*Problem requirements*:
Among the lines of the data, copy those that hold "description".

*Data supplied*:
■ ■ ■ ■ ■
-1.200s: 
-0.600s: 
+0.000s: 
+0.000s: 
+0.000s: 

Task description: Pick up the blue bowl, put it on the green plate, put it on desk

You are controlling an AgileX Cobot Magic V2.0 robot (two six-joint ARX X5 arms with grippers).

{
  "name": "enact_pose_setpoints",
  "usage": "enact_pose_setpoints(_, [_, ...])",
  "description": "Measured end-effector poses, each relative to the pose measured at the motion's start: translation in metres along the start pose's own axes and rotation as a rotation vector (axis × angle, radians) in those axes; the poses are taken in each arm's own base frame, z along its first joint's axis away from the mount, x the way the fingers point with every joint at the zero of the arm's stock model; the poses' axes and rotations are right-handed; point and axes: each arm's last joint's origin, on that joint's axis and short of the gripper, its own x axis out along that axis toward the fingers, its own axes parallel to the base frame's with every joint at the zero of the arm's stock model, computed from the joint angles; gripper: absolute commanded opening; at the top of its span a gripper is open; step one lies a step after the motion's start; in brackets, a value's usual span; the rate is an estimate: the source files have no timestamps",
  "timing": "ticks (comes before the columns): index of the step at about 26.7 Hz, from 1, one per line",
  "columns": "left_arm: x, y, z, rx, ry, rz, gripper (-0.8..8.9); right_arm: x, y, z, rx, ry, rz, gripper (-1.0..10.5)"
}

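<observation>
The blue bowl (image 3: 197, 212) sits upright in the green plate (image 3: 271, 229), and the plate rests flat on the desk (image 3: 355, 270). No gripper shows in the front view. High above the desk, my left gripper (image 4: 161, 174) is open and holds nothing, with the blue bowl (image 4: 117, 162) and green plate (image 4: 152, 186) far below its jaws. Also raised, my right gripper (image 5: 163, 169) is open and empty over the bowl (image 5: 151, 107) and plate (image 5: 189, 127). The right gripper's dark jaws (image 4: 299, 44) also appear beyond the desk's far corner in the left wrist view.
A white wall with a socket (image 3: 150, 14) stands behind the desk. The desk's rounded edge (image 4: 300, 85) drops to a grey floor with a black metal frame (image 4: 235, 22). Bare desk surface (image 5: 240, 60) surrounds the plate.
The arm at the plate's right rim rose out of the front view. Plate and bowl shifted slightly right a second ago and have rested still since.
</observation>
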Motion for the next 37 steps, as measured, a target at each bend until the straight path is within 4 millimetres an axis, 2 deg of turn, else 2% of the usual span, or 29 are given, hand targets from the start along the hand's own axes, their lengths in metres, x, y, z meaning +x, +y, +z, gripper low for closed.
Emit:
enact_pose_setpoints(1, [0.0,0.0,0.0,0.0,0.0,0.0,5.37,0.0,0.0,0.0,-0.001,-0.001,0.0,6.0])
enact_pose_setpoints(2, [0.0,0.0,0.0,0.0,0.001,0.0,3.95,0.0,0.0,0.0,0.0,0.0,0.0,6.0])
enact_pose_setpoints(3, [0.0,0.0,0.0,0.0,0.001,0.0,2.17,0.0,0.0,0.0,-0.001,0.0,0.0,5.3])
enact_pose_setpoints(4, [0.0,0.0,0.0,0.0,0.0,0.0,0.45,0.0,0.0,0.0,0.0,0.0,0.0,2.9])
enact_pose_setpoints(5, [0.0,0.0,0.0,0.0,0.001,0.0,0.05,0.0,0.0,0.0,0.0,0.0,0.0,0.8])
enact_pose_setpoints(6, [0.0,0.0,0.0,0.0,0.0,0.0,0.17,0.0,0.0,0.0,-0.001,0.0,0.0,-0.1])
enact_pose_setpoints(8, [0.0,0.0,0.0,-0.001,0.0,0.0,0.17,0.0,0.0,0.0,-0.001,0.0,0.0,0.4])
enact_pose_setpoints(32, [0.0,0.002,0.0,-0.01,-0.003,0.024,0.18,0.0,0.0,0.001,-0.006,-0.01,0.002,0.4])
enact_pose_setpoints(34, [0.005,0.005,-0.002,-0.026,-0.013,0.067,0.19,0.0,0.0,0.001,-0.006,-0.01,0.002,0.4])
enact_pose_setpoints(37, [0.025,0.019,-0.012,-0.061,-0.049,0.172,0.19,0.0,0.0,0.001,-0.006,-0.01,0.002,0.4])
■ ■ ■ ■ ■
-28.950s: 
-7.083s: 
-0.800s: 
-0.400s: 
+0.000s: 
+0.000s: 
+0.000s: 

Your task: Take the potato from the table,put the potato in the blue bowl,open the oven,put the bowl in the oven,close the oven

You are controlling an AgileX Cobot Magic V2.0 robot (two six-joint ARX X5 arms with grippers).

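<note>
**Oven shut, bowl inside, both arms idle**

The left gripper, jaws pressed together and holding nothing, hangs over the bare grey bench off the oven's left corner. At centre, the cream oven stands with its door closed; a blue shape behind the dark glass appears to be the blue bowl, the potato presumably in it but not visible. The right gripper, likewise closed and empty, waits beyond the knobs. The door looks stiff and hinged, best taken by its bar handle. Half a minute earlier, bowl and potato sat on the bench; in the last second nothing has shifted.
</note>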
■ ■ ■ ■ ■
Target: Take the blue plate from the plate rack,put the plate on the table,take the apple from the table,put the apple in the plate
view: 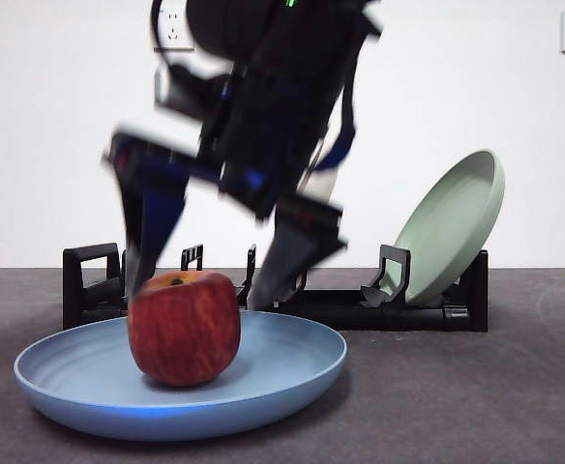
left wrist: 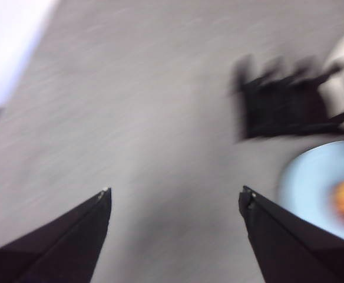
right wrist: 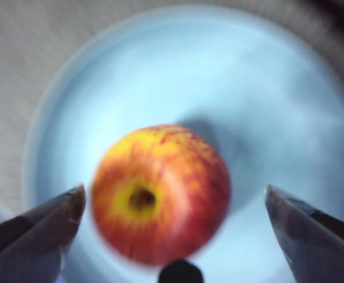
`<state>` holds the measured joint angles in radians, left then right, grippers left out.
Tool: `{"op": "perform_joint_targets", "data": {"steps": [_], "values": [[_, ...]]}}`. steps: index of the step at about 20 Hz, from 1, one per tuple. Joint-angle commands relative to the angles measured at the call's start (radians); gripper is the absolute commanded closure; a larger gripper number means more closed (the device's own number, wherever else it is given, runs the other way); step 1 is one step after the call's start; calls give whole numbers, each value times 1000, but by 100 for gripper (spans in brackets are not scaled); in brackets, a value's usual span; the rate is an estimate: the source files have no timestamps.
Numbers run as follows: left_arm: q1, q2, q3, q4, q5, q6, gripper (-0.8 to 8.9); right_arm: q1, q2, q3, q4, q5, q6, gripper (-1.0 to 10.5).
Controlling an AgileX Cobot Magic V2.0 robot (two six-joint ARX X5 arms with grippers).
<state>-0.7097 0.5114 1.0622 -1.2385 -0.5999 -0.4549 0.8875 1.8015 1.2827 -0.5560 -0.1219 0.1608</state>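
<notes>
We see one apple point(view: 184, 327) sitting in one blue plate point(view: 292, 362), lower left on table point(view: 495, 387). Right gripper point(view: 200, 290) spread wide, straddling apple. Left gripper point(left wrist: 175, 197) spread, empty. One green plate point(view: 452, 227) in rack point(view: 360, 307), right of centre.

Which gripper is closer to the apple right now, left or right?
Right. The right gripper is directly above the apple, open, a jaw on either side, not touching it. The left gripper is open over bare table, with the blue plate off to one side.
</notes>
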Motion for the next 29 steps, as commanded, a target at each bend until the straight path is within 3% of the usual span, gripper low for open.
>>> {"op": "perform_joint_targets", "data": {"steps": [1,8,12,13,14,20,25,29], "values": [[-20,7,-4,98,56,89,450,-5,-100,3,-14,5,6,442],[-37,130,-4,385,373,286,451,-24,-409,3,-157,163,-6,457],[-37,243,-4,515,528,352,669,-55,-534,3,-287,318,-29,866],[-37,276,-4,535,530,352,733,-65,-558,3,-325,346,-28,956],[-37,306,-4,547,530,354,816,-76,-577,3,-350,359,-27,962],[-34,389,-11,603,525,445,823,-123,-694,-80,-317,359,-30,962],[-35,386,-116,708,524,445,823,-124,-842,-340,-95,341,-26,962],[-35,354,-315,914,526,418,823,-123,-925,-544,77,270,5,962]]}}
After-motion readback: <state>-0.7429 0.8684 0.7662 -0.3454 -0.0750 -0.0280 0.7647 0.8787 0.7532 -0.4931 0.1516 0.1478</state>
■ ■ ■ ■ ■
*Output of the exercise*:
Task description: Pick up the blue bowl, put it on the green plate, put it on desk
  "description": "Measured end-effector poses, each relative to the pose measured at the motion's start: translation in metres along the start pose's own axes and rotation as a rotation vector (axis × angle, radians) in those axes; the poses are taken in each arm's own base frame, z along its first joint's axis away from the mount, x the way the fingers point with every joint at the zero of the arm's stock model; the poses' axes and rotations are right-handed; point and axes: each arm's last joint's origin, on that joint's axis and short of the gripper, its own x axis out along that axis toward the fingers, its own axes parallel to the base frame's with every joint at the zero of the arm's stock model, computed from the joint angles; gripper: absolute commanded opening; at the top of its span a gripper is open; step one lies a step after the motion's start; in brackets, a value's usual span; the rate is an estimate: the source files have no timestamps",

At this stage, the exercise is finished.